Greece’s Supreme Court prosecutor will refuse to appear before a parliamentary oversight committee on Wednesday, deepening a clash over parliament’s ability to scrutinize judicial decisions in the country’s long-running Predator spyware scandal.
Konstantinos Tzavellas, prosecutor of the Supreme Court, is expected to send a written response to the Parliament’s Institutions and Transparency Committee declining its summons. In his letter, Tzavellas is set to invoke constitutional principles and established Supreme Court jurisprudence, arguing that a prosecutor of his office cannot be required to appear before parliament to answer for judicial decisions.
The committee had called Tzavellas to discuss what it described as matters “pertaining to his functional responsibilities.” Opposition parties were widely expected to use the hearing to press him on his April 27 decision not to retrieve the Predator spyware case from the prosecutorial archive for re-examination, ruling that evidence cited by an Athens criminal court did not meet the legal threshold required under the Greek Code of Criminal Procedure to justify reopening it.
Tzavellas’s refusal follows a well-established pattern. The same constitutional argument was deployed in August 2024, when the Supreme Court rejected a parliamentary request to summon his predecessor, then-prosecutor Georgia Adeilini, and deputy prosecutor Achilleas Zisis, both of whom had handled key aspects of the surveillance investigation. A similar request in early 2024, seeking information on disciplinary proceedings against the then-prosecutor of the National Intelligence Service, Vasiliki Vlachou, met the same fate, as did attempts to summon then-deputy court president Eleni Fragkaki and deputy prosecutor Evdokia Poulou, who had conducted the related inquiry.

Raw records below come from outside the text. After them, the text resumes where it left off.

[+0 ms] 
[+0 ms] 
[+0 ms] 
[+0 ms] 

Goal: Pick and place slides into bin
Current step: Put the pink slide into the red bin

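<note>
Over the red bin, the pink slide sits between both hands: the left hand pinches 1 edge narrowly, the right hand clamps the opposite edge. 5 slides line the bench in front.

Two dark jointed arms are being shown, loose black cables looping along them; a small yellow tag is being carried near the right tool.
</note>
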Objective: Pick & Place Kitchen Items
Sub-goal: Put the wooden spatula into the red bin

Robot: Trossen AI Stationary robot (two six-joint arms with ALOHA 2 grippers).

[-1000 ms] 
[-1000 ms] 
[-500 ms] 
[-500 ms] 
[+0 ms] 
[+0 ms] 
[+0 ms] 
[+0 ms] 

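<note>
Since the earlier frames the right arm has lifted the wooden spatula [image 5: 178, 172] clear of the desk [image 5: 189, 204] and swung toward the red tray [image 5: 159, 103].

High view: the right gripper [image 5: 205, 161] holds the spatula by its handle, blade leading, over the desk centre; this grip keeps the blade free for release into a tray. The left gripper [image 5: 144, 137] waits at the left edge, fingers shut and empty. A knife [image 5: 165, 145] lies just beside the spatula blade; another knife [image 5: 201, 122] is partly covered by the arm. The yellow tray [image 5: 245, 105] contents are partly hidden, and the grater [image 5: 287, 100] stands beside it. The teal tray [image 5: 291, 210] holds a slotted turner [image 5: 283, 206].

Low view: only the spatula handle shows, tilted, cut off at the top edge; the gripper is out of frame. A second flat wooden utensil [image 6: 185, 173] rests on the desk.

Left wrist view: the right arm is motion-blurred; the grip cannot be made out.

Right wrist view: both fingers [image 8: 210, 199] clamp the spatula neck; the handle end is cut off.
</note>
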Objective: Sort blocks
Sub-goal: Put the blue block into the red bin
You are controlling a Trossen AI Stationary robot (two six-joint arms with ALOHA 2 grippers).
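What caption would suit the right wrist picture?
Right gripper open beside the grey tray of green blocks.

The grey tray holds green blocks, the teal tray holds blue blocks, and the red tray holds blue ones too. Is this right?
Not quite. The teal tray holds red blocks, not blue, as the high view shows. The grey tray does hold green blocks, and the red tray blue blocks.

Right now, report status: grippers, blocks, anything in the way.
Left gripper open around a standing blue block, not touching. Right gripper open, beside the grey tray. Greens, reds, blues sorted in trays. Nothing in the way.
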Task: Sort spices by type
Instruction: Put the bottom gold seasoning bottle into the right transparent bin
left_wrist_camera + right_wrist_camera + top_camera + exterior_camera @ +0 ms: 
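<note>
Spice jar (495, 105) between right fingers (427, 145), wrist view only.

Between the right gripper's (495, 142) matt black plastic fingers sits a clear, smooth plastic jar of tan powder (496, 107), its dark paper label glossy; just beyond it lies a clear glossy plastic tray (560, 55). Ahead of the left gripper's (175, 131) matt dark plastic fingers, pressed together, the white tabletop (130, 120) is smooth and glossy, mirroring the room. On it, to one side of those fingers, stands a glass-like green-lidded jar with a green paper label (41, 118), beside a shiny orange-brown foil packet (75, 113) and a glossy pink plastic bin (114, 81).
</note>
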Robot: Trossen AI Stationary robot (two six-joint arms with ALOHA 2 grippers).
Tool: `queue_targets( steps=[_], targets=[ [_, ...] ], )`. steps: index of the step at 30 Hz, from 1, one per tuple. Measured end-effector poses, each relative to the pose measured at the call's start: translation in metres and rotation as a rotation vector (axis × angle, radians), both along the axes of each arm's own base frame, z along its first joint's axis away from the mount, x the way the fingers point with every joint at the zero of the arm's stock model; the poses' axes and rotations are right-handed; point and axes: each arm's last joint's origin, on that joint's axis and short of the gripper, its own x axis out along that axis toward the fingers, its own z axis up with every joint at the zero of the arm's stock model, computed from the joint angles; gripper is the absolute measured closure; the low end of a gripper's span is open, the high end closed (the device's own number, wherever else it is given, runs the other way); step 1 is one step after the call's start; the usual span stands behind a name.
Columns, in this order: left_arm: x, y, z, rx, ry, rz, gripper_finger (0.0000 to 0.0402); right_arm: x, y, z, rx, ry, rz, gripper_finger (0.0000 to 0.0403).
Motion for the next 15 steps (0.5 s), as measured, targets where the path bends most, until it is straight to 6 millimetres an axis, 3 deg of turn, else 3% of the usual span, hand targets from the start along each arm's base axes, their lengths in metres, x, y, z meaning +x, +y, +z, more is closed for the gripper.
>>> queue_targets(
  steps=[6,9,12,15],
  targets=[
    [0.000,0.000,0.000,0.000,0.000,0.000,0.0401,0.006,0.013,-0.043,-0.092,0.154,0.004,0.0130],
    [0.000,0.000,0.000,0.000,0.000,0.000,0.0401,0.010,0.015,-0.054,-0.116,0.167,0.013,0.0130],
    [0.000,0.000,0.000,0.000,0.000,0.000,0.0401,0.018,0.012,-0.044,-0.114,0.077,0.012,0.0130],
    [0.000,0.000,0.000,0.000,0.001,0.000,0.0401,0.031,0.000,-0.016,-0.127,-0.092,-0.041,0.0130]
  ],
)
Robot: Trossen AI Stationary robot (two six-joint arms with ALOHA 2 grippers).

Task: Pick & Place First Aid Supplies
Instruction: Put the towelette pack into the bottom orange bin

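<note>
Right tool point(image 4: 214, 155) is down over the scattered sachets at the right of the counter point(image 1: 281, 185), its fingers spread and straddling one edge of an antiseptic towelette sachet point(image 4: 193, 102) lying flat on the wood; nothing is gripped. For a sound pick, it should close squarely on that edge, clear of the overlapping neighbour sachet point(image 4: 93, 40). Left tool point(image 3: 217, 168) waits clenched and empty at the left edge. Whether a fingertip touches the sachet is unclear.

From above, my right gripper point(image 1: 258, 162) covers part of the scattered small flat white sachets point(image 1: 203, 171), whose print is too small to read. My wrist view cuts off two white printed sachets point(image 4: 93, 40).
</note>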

The constitutional argument at the heart of these refusals holds that parliamentary proceedings cannot be used as an informal mechanism for reviewing judicial decisions, a principle grounded in the separation of powers enshrined in the Greek constitution.
Wednesday’s session was already set to be politically charged. Themistoklis Demiris, director of the National Intelligence Service, and Minister of State Akis Skertsos are scheduled to appear before the committee earlier in the day. The hearing, called for jointly by opposition parties including PASOK, SYRIZA, Nea Aristera, Niki, the Communist Party of Greece and Plefsi Eleftherias, will be closed to the public on national security grounds.
Tzavellas’s refusal is expected to intensify opposition criticism, with rival parties anticipated to characterize the move as a smokescreen. The judiciary, for its part, is likely to hold firm on what it describes as strict adherence to constitutional limits.